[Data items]
________________________________________

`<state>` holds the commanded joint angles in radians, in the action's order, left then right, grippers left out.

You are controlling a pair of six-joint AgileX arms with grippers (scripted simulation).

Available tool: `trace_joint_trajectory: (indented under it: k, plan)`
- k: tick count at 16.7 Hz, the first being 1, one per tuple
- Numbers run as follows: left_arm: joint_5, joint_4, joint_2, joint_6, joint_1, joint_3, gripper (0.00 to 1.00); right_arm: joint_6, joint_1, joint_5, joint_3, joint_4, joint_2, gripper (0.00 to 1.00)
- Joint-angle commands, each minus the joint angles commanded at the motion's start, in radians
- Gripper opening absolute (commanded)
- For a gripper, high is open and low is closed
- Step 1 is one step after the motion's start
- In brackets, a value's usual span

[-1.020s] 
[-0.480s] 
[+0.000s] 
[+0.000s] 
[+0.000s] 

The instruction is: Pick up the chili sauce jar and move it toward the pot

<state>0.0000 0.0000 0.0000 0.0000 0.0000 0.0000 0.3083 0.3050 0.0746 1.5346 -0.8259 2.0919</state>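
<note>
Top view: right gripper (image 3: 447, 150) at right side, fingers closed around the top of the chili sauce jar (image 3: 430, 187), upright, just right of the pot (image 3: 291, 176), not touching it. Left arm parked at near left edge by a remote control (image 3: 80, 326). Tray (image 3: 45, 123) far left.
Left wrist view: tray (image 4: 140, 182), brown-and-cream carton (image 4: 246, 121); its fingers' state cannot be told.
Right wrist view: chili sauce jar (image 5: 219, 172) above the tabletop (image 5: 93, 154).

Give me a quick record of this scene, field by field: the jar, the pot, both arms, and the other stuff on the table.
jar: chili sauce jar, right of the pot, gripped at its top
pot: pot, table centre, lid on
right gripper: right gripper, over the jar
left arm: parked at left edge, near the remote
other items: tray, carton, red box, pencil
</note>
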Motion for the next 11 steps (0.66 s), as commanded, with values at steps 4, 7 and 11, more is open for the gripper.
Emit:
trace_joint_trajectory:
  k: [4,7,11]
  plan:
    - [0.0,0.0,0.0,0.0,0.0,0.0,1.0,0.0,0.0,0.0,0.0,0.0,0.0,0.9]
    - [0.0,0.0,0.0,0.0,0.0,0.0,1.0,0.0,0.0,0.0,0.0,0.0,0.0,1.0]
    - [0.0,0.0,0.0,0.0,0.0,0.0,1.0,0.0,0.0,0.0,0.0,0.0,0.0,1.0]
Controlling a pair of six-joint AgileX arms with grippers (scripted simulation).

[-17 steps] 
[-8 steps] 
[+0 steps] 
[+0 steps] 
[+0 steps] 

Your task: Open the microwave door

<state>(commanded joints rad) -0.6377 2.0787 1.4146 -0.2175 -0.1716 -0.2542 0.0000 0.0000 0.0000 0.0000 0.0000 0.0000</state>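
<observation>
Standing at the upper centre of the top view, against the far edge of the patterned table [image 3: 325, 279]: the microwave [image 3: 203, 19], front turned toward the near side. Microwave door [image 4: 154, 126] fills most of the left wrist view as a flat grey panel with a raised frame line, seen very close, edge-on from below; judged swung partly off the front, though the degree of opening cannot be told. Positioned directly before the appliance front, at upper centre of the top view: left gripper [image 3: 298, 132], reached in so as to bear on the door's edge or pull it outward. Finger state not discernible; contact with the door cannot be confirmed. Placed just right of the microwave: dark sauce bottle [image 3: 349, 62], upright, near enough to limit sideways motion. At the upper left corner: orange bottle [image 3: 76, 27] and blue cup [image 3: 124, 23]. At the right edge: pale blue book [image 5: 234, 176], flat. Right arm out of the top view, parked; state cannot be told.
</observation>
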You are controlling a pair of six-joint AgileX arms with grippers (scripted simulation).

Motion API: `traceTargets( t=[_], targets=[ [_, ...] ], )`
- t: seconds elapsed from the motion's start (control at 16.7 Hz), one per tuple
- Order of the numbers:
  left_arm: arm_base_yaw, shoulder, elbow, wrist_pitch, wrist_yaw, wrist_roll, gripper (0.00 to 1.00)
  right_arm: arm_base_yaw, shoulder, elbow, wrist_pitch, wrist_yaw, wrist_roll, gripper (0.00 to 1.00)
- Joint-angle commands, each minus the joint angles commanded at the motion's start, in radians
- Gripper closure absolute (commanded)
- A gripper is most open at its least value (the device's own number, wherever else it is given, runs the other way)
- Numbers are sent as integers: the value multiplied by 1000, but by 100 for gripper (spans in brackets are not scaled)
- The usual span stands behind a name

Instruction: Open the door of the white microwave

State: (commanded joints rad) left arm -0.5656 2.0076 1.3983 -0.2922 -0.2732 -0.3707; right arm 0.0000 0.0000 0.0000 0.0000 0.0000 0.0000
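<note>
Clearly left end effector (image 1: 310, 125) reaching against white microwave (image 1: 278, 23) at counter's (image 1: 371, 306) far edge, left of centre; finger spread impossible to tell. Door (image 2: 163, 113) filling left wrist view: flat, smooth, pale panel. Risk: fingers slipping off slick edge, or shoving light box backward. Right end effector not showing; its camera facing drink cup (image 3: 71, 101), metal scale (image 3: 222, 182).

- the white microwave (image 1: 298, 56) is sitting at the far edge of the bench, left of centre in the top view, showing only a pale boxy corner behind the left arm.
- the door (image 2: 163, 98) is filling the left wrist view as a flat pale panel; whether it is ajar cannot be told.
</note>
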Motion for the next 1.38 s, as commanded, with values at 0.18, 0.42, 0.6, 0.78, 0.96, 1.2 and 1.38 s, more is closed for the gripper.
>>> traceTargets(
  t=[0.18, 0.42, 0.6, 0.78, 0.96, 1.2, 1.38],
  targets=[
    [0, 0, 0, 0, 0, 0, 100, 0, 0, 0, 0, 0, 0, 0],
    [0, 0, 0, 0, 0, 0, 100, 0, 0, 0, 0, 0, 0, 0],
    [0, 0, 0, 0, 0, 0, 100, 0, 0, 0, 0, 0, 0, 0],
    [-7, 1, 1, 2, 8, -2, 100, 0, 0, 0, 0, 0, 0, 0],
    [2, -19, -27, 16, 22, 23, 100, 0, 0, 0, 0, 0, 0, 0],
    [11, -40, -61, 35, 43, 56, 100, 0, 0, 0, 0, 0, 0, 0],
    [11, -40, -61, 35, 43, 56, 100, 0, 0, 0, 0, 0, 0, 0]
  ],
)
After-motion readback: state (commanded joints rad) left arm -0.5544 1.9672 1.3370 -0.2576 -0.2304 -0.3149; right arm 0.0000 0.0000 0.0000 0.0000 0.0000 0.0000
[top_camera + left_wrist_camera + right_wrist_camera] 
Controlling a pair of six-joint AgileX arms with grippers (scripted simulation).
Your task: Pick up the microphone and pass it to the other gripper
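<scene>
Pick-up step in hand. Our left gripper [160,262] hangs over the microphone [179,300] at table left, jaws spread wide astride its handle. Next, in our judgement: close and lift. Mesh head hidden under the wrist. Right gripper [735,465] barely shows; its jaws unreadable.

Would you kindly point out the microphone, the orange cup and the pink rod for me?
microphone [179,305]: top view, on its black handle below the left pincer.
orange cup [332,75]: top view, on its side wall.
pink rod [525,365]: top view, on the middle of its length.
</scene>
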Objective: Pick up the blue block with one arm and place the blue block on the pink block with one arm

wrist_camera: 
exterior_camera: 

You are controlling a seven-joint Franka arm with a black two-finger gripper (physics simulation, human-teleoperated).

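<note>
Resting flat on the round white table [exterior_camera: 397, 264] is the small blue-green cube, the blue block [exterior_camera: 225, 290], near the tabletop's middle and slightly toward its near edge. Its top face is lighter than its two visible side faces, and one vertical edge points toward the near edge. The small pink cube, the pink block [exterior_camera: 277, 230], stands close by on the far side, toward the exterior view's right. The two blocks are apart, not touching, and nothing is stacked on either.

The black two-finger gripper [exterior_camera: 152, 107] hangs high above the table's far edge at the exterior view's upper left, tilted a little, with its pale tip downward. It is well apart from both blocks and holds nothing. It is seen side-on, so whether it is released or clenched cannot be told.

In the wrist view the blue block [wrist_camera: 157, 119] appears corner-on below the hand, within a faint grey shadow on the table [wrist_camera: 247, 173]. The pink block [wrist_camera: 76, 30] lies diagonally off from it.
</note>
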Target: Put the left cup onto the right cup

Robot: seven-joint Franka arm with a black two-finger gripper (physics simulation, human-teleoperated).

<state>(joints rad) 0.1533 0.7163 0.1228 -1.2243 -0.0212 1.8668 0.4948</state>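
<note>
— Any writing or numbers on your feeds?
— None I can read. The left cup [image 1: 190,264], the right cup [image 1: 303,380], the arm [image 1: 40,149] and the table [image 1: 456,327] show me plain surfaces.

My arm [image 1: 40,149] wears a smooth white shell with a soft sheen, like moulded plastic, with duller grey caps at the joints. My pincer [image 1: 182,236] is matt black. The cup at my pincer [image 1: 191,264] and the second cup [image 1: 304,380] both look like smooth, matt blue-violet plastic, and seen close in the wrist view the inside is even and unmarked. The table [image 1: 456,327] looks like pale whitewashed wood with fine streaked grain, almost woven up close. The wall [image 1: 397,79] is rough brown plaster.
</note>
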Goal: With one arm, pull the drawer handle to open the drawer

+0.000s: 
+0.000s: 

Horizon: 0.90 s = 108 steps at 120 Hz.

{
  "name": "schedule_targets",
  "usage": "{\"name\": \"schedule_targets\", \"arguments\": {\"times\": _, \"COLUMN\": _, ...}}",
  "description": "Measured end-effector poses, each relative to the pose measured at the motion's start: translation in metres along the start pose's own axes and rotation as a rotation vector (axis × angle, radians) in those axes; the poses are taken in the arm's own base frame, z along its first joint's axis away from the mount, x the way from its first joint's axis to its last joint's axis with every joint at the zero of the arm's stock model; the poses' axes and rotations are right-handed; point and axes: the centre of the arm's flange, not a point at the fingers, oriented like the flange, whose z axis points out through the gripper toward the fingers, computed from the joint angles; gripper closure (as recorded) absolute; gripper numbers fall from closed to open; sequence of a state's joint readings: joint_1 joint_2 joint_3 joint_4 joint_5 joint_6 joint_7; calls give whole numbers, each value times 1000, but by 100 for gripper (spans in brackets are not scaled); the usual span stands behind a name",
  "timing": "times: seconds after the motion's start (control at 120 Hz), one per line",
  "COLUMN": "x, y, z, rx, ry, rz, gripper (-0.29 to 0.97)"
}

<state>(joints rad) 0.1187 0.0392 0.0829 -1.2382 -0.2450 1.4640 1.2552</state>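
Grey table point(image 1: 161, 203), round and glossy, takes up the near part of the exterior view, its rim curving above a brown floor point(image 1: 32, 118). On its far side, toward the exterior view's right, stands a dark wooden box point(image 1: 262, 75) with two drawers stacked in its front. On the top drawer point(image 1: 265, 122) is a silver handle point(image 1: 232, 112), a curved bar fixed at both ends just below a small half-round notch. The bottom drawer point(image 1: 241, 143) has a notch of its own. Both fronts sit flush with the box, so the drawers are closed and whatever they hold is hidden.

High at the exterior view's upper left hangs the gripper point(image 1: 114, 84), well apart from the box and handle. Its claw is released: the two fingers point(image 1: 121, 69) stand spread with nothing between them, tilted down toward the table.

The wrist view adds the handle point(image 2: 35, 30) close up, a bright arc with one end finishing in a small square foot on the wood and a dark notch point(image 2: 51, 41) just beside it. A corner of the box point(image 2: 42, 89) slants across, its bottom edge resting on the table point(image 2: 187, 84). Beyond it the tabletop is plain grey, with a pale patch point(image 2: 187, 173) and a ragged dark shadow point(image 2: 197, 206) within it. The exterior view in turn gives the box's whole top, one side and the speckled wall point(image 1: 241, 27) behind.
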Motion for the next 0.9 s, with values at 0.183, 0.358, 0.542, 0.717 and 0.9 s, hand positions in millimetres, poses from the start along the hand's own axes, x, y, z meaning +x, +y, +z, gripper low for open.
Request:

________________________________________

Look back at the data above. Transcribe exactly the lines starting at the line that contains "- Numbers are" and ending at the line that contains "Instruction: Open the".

- Numbers are sent as integers: the value multiplied by 1000, but by 100 for gripper (spans in brackets are not scaled)
- The usual span stands behind a name

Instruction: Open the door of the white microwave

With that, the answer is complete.